12.4 Reports made in good faith, either anonymously or otherwise, would be addressed in a timely manner and without incurring fear of reprisal regardless of the outcome of any investigation.

(a) Ensure that each item of special business included in the notice to be accompanied by a full explanation of the effects of the proposed resolution;

(b) Encourage poll voting on substantive resolution and make an announcement of the detailed results showing the number of votes cast for and against each resolution;

(c) Ensure that the Chairman provides reasonable time for discussion at the meeting. Where appropriate and if required, the Chairman will also undertake to provide written answer to any significant question which cannot be answered immediately; and

(d) Conduct a business presentation with a question and answer session, where appropriate and if required.

12.5 The CEO shall take responsibility for addressing queries from shareholders, stakeholders and analysts.

13. INDUCTION PROCESS

13.1 Induction of newly appointed Directors may include, but not limited to, the following:

(a) Furnishing of a copy of the previous Board minutes for at least the past six (6) months; the Business/strategic plan, pertinent management reports; profile of key competitors and significant reports by management consultants on areas of Board responsibilities;
(b) Visits to key sites; and

(c) A formal one (1) to two (2) days’ induction programme, including the elements above, and also presentations from various divisions on their strengths, weaknesses and ambitions.

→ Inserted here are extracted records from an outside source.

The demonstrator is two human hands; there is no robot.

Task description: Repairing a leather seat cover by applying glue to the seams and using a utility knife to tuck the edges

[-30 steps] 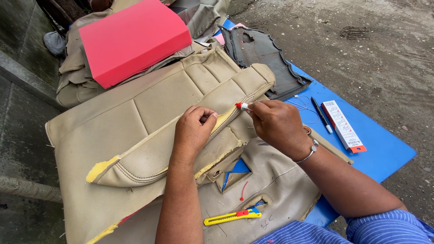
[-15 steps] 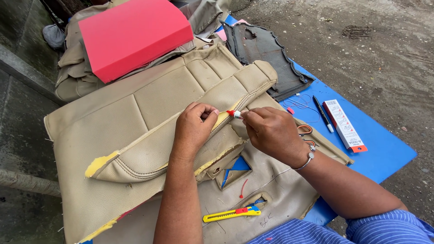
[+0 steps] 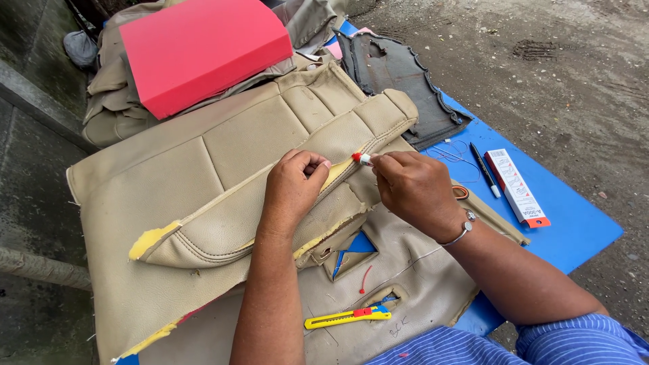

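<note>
A beige seat cover [image 3: 223,169] lies on the blue table [image 3: 574,230], its seam edge pinched by the left hand [image 3: 292,186]. A small red-tipped tube [image 3: 362,159] is gripped by the right hand [image 3: 416,189] at that seam. A yellow knife [image 3: 347,318] lies near.

— What does the person wear?
— A blue shirt with thin white stripes [image 3: 541,341], sleeves ending above the elbows.
— Any jewellery?
— A slim silver metal bangle [image 3: 462,232] circles the right wrist.
</note>
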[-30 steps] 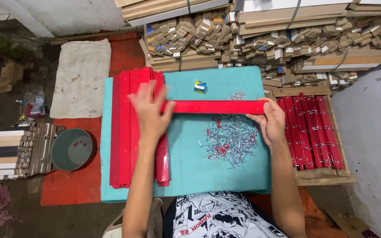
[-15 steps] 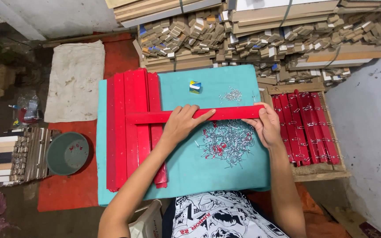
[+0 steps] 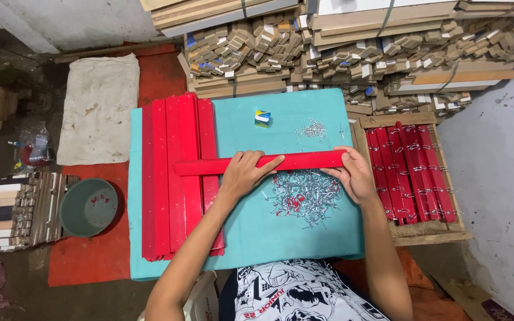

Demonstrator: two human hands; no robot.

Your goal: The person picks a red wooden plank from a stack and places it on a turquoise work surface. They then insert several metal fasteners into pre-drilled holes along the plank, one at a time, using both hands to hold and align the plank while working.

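Hands on the red strip [image 3: 304,161], which lies crosswise on the teal worktop [image 3: 251,238], its left end overlapping the stack of red strips [image 3: 176,178] along the worktop's left side. My left hand [image 3: 244,173] lies flat over the strip near its middle, fingers spread and reaching across it toward the right, palm pressing down. My right hand [image 3: 352,175] takes the strip's right end, grip closed on it with fingers curled over the far edge and thumb on the near side. Pile of small silver metal clips [image 3: 301,196] sits on the worktop just near of the strip, between my two hands, with some red bits mixed in. Smaller scatter of clips [image 3: 313,128] lies farther off, beside a small blue, yellow and white box [image 3: 262,118]. Right of the worktop, a wooden crate [image 3: 429,229] holds more red strips with clips [image 3: 408,172] fitted. Left of the worktop: grey-green bowl [image 3: 87,207] on a red floor mat [image 3: 90,261], and a dirty white cloth [image 3: 99,110] beyond it. Stacked wooden offcuts [image 3: 328,53] fill the far side.
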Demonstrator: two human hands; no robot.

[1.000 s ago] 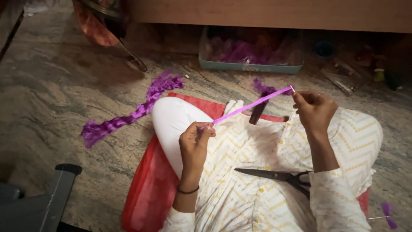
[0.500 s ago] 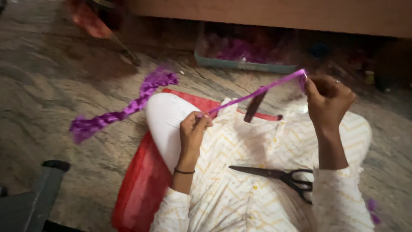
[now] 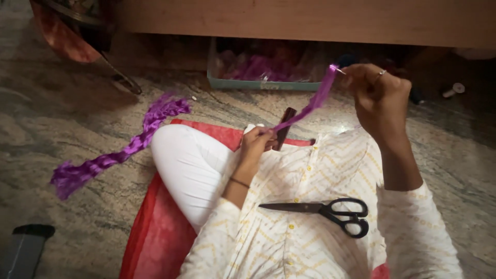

14. REPRESENTATION OF THE COMPANY

14.1 The Board appoints the CEO to speak on behalf of the Group to manage the communication of information to investors, other stakeholders and the public in an orderly and effective manner while adhering, at all times, to relevant laws and regulatory requirements.

15. MONITORING, PERIODIC REVIEW AND DISCLOSURE

15.1 This Board Charter should be reviewed annually and may be amended by the Board as it deems appropriate.

15.2 This Board Charter should be disclosed on the Company’s website.